Copy out the material in full. Leave every line as it is.

────────────────────

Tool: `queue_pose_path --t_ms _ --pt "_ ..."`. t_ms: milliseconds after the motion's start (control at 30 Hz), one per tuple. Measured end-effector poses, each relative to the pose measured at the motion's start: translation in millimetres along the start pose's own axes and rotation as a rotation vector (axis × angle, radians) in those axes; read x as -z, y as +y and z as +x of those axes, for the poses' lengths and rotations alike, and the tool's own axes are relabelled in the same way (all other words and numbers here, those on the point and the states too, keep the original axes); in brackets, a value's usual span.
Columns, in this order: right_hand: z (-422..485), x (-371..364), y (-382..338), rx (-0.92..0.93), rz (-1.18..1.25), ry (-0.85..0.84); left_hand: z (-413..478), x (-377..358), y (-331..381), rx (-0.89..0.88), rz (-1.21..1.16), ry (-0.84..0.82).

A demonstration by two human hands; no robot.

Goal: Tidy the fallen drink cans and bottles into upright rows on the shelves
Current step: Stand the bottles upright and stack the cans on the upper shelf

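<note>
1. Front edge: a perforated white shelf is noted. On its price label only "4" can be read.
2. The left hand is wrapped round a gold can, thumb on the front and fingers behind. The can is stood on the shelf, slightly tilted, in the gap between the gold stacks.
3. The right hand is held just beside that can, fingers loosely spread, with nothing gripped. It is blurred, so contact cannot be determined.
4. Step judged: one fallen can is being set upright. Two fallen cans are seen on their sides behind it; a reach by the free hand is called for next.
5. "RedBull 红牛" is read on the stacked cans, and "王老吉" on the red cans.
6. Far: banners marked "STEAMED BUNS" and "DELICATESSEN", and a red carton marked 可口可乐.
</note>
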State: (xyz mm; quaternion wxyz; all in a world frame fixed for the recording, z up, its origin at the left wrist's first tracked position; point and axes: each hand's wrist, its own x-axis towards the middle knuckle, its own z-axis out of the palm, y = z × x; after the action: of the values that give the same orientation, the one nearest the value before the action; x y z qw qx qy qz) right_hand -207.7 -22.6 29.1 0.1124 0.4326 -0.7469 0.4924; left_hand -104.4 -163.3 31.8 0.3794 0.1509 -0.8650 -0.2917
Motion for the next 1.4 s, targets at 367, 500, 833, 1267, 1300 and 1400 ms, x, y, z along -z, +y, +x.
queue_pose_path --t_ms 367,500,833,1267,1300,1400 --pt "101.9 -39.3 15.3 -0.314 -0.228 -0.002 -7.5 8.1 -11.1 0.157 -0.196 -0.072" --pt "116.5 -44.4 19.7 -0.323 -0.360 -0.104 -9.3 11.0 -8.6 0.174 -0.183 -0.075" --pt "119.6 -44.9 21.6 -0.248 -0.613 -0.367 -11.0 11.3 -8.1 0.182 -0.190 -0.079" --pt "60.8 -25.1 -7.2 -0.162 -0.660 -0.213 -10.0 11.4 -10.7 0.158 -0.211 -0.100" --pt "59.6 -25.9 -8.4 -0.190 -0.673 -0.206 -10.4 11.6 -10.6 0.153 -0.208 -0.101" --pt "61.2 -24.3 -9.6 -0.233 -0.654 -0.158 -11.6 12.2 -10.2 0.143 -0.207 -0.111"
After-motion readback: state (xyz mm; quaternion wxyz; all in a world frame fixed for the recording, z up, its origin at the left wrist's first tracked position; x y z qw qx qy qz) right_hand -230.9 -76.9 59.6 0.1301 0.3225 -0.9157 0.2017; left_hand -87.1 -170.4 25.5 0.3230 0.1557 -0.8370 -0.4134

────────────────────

**Your solution**:
Tool: `queue_pose_path --t_ms _ --pt "_ ..."`. t_ms: milliseconds after the motion's start (control at 30 Hz), one per tuple. Measured end-effector poses, each relative to the pose measured at the motion's start: translation in millimetres along the start pose's own axes and rotation as a rotation vector (axis × angle, radians) in those axes; read x as -z, y as +y and z as +x of those axes, for the poses' lengths and rotations alike, and the tool's own axes are relabelled in the same way (all other words and numbers here, those on the point and the states too, keep the original axes); in brackets, a value's usual span.
Columns, in this order: right_hand: z (-422..485), x (-371..364), y (-382..338), rx (-0.92..0.93), rz (-1.18..1.25), ry (-0.85..0.84); left_hand: z (-413..478), x (-377..358), y (-331..381), rx (-0.89..0.88), rz (-1.21..1.16), ry (-0.84..0.82).

A demonstration by two human hands; no robot.

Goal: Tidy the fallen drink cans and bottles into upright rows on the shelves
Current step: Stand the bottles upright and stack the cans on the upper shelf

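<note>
1. Front edge: a perforated white shelf is noted. On its price label only "4" can be read.
2. The left hand is wrapped round a gold can, thumb on the front and fingers behind. The can is stood on the shelf, slightly tilted, in the gap between the gold stacks.
3. The right hand is held just beside that can, fingers loosely spread, with nothing gripped. It is blurred, so contact cannot be determined.
4. Step judged: one fallen can is being set upright. Two fallen cans are seen on their sides behind it; a reach by the free hand is called for next.
5. "RedBull 红牛" is read on the stacked cans, and "王老吉" on the red cans.
6. Far: banners marked "STEAMED BUNS" and "DELICATESSEN", and a red carton marked 可口可乐.
</note>
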State: (xyz mm; quaternion wxyz; all in a world frame fixed for the recording, z up, its origin at the left wrist's first tracked position; point and axes: each hand's wrist, its own x-axis towards the middle knuckle, its own z-axis out of the palm, y = z × x; after the action: of the values that give the same orientation, the one nearest the value before the action; x y z qw qx qy qz) right_hand -207.7 -22.6 29.1 0.1124 0.4326 -0.7469 0.4924; left_hand -104.4 -163.3 31.8 0.3794 0.1509 -0.8650 -0.2917
Motion for the next 1.4 s, targets at 367, 500, 833, 1267, 1300 and 1400 ms, x, y, z along -z, +y, +x.
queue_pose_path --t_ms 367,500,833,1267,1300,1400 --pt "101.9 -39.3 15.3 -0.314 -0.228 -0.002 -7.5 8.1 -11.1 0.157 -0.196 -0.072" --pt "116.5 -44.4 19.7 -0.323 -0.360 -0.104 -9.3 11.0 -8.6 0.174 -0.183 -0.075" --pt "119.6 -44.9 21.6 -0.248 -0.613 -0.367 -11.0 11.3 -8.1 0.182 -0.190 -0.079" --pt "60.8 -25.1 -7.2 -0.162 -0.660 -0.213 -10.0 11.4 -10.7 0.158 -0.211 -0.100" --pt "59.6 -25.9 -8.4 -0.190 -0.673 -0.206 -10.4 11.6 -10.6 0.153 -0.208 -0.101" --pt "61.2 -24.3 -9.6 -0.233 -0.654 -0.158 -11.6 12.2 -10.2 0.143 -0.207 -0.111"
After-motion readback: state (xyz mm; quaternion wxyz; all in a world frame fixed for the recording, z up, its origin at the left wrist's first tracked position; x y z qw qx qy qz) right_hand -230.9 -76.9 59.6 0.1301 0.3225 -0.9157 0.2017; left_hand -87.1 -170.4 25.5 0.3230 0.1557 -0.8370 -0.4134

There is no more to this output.